Serge - Moi ça m'étonnait beaucoup que ce qu'on faisait puisse plaire, parce que je savais que c'était nouveau. C'était motivant et plaisant.

30/03/1985 : Jean-Claude (basse), Norbert (chant), Serge (batterie), François (guitare).

Quels souvenirs gardez-vous de votre premier concert ?

Norbert - C'était à Massy, avec Morsüre, peut-être le premier groupe de thrash metal français... des potes à moi. Je me souviens qu'il y avait eu de la baston à l'extérieur de la salle. Je n'ai pas le souvenir qu'il y ait eu beaucoup de monde, moins de cent en tout cas. Bizarrement, le moment dont je me souviens le plus, c'est d'avoir chanté avec Morsüre lorsqu'ils ont repris " Drunk With Power " de Discharge, parce que je sentais qu'il y avait une puissance terrible. Je me souviens plus de ça que de notre propre set.

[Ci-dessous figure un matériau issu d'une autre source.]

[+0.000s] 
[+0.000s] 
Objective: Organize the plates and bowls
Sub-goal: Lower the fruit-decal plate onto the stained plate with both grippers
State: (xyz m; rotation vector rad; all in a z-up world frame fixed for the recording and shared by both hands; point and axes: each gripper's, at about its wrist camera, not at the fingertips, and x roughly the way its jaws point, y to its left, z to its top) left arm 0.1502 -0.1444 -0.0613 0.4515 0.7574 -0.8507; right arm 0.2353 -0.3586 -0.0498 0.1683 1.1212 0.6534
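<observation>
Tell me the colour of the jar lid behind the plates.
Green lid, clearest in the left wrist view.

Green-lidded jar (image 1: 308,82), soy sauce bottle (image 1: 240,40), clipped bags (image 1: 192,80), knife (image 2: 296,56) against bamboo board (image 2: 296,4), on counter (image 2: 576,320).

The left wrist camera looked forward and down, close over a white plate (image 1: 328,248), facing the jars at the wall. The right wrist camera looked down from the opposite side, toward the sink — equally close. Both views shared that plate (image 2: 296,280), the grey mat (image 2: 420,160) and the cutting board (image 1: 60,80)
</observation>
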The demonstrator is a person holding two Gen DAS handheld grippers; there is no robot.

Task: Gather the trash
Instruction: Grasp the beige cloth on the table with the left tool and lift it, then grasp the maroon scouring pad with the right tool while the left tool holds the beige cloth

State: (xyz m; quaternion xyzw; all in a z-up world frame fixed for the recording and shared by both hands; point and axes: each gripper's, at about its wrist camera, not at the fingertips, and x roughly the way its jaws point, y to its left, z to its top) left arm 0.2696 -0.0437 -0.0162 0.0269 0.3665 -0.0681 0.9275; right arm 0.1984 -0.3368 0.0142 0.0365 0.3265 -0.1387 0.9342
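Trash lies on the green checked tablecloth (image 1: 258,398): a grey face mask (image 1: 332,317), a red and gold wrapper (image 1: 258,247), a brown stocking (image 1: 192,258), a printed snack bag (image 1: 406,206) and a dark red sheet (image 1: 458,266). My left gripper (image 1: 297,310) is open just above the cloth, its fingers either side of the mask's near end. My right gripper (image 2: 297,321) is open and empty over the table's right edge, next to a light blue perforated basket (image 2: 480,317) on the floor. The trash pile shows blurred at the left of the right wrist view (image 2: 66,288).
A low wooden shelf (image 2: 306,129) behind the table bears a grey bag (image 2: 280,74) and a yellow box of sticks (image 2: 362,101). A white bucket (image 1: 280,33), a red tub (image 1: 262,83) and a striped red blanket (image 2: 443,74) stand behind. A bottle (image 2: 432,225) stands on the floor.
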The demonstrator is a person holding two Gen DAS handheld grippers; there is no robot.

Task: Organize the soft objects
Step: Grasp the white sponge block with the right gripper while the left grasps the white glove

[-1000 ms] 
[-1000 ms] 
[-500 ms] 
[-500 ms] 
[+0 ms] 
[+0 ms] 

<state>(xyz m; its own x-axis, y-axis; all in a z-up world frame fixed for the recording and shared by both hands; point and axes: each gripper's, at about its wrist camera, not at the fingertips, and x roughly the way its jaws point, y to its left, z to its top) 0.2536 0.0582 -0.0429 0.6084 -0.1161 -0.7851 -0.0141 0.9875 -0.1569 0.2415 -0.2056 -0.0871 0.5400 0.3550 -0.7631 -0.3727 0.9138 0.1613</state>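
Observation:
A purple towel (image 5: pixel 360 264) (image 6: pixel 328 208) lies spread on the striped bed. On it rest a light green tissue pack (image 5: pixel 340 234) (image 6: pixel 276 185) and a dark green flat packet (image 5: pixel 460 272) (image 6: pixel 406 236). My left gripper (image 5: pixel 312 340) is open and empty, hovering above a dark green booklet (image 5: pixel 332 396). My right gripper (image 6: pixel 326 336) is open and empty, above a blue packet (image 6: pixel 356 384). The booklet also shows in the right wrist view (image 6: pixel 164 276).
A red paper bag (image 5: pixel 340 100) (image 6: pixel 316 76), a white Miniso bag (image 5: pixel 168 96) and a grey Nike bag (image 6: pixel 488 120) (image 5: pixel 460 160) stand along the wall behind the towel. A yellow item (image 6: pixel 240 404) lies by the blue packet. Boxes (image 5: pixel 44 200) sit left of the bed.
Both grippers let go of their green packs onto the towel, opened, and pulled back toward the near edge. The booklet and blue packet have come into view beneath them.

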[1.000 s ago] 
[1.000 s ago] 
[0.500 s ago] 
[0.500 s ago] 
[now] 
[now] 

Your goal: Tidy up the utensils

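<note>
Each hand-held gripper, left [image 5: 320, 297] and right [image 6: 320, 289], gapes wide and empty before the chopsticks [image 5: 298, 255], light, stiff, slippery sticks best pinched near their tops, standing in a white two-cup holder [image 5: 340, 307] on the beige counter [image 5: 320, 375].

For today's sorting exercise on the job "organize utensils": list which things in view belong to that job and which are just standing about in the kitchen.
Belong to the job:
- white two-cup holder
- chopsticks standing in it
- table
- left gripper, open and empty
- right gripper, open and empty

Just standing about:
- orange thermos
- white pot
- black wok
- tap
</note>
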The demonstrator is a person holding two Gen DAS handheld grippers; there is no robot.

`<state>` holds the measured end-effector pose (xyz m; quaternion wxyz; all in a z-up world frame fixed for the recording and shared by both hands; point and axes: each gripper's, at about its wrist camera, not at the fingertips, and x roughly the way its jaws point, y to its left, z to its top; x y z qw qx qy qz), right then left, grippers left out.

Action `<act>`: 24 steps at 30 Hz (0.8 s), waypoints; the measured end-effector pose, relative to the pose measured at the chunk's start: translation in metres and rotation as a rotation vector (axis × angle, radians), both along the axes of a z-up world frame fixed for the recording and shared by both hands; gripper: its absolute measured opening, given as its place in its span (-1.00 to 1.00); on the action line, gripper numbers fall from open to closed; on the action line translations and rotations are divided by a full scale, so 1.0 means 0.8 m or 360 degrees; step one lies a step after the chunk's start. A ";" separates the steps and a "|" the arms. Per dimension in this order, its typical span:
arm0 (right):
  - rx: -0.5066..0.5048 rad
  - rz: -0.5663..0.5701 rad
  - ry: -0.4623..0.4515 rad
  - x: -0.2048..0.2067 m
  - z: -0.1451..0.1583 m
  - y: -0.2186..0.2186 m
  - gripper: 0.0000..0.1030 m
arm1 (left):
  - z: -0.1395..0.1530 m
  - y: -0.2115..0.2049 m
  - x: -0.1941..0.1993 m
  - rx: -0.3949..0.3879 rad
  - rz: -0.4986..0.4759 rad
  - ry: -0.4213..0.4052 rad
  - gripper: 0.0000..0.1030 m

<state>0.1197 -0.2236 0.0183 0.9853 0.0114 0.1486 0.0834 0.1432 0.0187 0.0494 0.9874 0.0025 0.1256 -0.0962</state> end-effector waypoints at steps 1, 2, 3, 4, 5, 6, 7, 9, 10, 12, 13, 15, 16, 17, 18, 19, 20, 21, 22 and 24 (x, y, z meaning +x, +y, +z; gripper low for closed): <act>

François - On devait jouer avec Kromozom 4 à Massy, mais le chanteur, Gaz, n'était pas à Paris à ce moment-là. Du coup, on a joué avec Morsüre. C'était des potes de Norbert et Jean-Claude. Il y a eu un peu de baston entre des punks et des skinheads à l'extérieur de la salle. Du coup, suite à ça, la mairie de Massy a interdit les concerts punk. Pour moi, tous les concerts ont été marquants, chacun dans son genre. Par exemple, on a joué dans un concert organisé par les Jeunesses communistes. Personne ne nous regardait, à part un mec. A un moment, un père de famille s'est approché avec son fils et lui a dit : " tu vois, c'est ça des punks ".

Jean-Claude - Le public était surtout punk. Du coup, ils ont rejeté Morsüre parce qu'ils avaient un look plutôt metal. C'est dommage parce que Morsüre était vraiment un sacré groupe. Ils auraient mérité de signer sur un label étranger et de rayonner à l'international.

Serge - J'ai trouvé ça sympa, même s'il n'y avait pas grand monde. Je n'ai entendu parler des embrouilles à l'extérieur qu'après.

 

C'est à ce moment-là que le label Madrigal a voulu vous signer ?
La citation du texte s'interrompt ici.